With current relaxations in COVID restrictions, many having already been vaccinated with the double dose of a COVID vaccine, and eventually resuming their daily lifestyle has resulted in several sections of the public becoming callous and lax in their self-discipline, thereby either forgetting or choosing not to continue wearing a mask when around others. Even though the number of daily COVID positive cases are currently thankfully under control, proper precautions such as wearing masks, maintaining social distancing and regularly sanitizing surfaces and washing or sanitizing one’s hands still needs to be a very important part of everybody’s lifestyle and consciously followed by all. Incorporating the imagery of masks on the packaging of the major brands and most commonly consumed goods can help serve as a constant reminder of this extremely important safety protocol and increase awareness among the consuming public. The constant visual of masks will reinforce the social message and people will be reminded of the basic practice of masking up and consequently make a conscious effort to do the same.


It comes as no surprise that the intention behind adopting trade marks is essentially to create a distinguishing element for the recognition of one’s business in the market place. Additionally, putting these very trade marks to use for invoking a social aspect on the overall brand image of the said business, might just be another effective strategy to not only do their bit towards its corporate social responsibility, but also to appeal to its target customers. For example, tweaking packaging to spread a social message is not a new concept for Nestle. Reinforcing a social message through their packaging had been adopted by Nestle back in 2016 as well to support girl child education. Maggi had changed its tagline from “2 minute noodles” to “2 minutes for education”, while Kitkat had changed the visual of the finger snap to one without the break with the line — “No break from education”. Meanwhile, Nescafe had changed the tagline “It all starts with a Nescafe” to “It all starts with education”.[i]

This move garnered significant attention from its consumers, in positive light, which would have eventually contributed towards building a strong goodwill for the company at the least. Initiatives taken by companies which strike a chord with their target consumers, not only helps to garner the consumer’s trust in the brand and also instils a good amount of trust that the brand cares.

Following Nestle’s move, dozens of brands such as Dunzo, Zomato, Subway, Vodafone, Urban Clap, Make My Trip also added masks in their logos and phone application icons during the first wave of COVID 19 itself, as visual reinforcement has been considered an effective strategy to imprint behavioural regulations upon one’s minds, especially children.

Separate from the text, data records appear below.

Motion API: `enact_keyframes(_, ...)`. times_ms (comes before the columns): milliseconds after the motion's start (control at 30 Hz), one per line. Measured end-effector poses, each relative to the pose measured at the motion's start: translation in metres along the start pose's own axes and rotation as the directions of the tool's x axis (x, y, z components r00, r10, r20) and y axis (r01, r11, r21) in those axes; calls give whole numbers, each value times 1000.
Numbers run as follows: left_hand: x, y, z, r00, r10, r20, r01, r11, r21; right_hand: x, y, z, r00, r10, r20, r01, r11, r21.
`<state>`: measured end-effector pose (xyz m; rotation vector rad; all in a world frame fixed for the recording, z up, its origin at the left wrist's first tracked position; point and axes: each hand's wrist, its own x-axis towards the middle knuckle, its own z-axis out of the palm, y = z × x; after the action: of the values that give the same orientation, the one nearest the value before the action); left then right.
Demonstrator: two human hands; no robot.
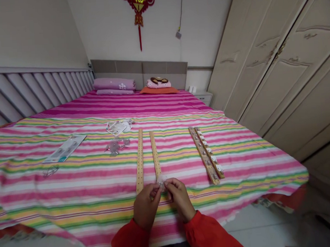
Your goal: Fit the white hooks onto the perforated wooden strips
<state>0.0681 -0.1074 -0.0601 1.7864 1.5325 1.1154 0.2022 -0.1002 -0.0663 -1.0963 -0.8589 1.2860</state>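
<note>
Pinched between both hands is a small clear plastic piece (pixel 161 179), blurred and partly hidden by fingers. My left hand (pixel 146 203) grips it from the left, and my right hand (pixel 180 197) closes on its other side. Just beyond the fingers lies a thin wooden strip (pixel 154 150), its near end covered by the piece and my hands. A second wooden strip with rows of holes (pixel 139 158) runs beside it on the left. On the right are two more strips, one carrying metal fittings (pixel 202 154) and one carrying white round parts (pixel 210 150).
A striped cloth (pixel 102 198) covers the bed. To the left lie a packaged card (pixel 67 148), loose wire-like rings (pixel 50 170), clear plastic bits (pixel 116 146) and small packets (pixel 119 127). Wardrobe doors (pixel 287 67) stand along the right side.
</note>
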Motion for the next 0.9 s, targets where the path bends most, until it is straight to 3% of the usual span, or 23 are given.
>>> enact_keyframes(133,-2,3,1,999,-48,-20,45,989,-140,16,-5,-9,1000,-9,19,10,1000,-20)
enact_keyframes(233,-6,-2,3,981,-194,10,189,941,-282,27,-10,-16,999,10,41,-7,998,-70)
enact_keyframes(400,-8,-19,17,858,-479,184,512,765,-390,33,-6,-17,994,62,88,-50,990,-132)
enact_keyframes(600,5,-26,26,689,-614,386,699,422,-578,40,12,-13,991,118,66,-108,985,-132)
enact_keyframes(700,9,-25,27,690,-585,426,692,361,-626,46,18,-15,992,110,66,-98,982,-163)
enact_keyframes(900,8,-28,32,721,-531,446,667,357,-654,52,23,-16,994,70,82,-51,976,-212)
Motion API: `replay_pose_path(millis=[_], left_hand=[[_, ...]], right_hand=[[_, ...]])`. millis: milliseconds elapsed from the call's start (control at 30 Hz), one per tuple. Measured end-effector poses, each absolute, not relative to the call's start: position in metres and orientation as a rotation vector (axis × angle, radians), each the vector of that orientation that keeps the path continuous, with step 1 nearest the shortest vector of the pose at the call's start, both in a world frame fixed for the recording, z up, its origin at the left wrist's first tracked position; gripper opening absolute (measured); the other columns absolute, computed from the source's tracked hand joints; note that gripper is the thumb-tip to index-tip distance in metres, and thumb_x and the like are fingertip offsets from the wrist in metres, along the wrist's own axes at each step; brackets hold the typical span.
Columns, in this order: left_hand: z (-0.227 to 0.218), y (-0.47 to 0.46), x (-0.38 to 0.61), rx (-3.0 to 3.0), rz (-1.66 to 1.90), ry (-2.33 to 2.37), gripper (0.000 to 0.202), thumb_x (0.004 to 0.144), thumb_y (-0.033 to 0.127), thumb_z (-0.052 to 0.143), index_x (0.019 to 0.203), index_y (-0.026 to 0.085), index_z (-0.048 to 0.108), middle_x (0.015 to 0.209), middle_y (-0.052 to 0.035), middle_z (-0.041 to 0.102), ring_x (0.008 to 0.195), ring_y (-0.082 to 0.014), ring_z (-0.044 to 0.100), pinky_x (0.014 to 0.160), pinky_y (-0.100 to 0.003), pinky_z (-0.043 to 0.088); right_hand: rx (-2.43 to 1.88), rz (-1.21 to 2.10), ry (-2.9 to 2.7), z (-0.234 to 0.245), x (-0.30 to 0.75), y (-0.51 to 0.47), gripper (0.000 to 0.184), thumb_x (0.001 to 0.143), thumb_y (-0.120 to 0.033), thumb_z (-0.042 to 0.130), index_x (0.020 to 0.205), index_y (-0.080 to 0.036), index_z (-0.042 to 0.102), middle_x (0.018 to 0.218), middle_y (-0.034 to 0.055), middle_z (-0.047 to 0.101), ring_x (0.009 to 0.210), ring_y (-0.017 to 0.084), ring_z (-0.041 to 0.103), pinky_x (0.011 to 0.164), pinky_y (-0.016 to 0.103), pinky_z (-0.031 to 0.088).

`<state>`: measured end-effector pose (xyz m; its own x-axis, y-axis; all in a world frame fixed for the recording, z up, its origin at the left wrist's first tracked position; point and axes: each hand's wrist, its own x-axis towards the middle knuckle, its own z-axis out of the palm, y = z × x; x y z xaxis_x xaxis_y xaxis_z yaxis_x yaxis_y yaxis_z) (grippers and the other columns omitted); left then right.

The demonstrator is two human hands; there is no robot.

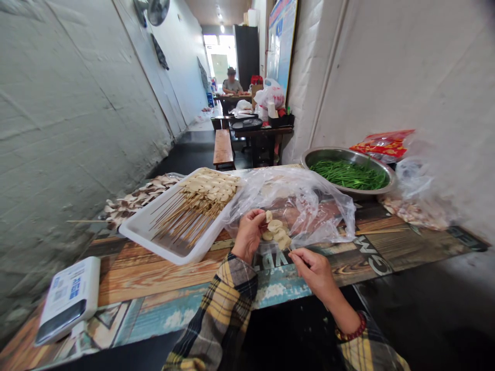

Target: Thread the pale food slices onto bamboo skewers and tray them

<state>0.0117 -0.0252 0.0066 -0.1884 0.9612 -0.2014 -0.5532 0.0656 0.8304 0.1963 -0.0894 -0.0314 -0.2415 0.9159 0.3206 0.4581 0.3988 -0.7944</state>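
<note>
Between my hands is a skewer (281, 239) threaded with several pale, round slices of food. My right hand (315, 269) is closed around the lower end of its thin stick. At the upper end, my left hand (249, 234) pinches a pale slice (268, 216) between thumb and fingers; I cannot tell whether the tip passes through it. Just behind lies a clear plastic bag (325, 208), spread over the table, with its contents partly hidden. To the left, a white tray (133, 226) holds rows of filled skewers (211, 188), their bare sticks pointing toward me.
Brown-and-white mushroom pieces (145, 196) lie beyond the tray. A white scale-like device (69, 299) sits at the near left. At the right are a metal bowl (391, 180) of green stalks and a bag of pale pieces (419, 208). A person (231, 82) sits far back.
</note>
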Motion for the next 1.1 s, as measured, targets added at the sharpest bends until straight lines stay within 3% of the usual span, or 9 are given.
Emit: replay_pose_path(millis=[333,667,1100], left_hand=[[0.006,-0.026,0.016,0.662,1.557,1.052,0.040,0.055,0.025,0.079,0.087,0.014,0.058,0.062,0.0039,0.061,0.052,-0.0080,0.054,0.054,-0.021,0.043],[0.002,-0.023,0.019,0.798,1.640,1.149,0.037,0.062,0.024,0.075,0.093,0.014,0.060,0.067,0.0020,0.065,0.054,-0.0084,0.056,0.057,-0.022,0.044],[-0.013,-0.018,0.016,1.460,1.662,1.573,0.028,0.074,0.017,0.064,0.102,0.019,0.066,0.074,-0.0018,0.069,0.066,-0.0150,0.063,0.065,-0.026,0.047]], right_hand=[[-1.220,0.778,-1.803,-0.035,0.197,-0.088,0.029,0.090,-0.035,0.049,0.076,-0.017,0.066,0.047,-0.0040,0.050,0.045,0.012,0.050,0.051,0.022,0.038],[-1.235,0.839,-1.770,-0.033,0.196,-0.088,0.030,0.090,-0.036,0.050,0.079,-0.016,0.067,0.047,-0.0044,0.050,0.045,0.012,0.051,0.052,0.022,0.039],[-1.245,0.851,-1.759,-0.031,0.196,-0.089,0.029,0.090,-0.035,0.050,0.077,-0.015,0.067,0.045,-0.0051,0.049,0.043,0.011,0.050,0.051,0.022,0.038]])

Putting one’s trade marks to use with respect to social causes appears to be a fairly new concept, however, with the evolution of marketing in the fast paced era of technology, adopting new strategies to utilise ones registered trade marks in the appropriate manner is in fact a good call. This step taken by Nestle is indeed the need of the hour, especially when people are loosening up and have inculcated a casual approach towards still extremely critical COVID precautions. The ‘MASK UP!’ initiative by Nestle will remind people that even though relaxations have been made, precautions are still mandatory as it was only a few months ago, thus, proving to be a win-win strategy for the buyer, seller and the society’s perspectives combined. However, one must practice caution by applying the right amount of creativity and not ending up overdoing it, otherwise the same may be a complete miss.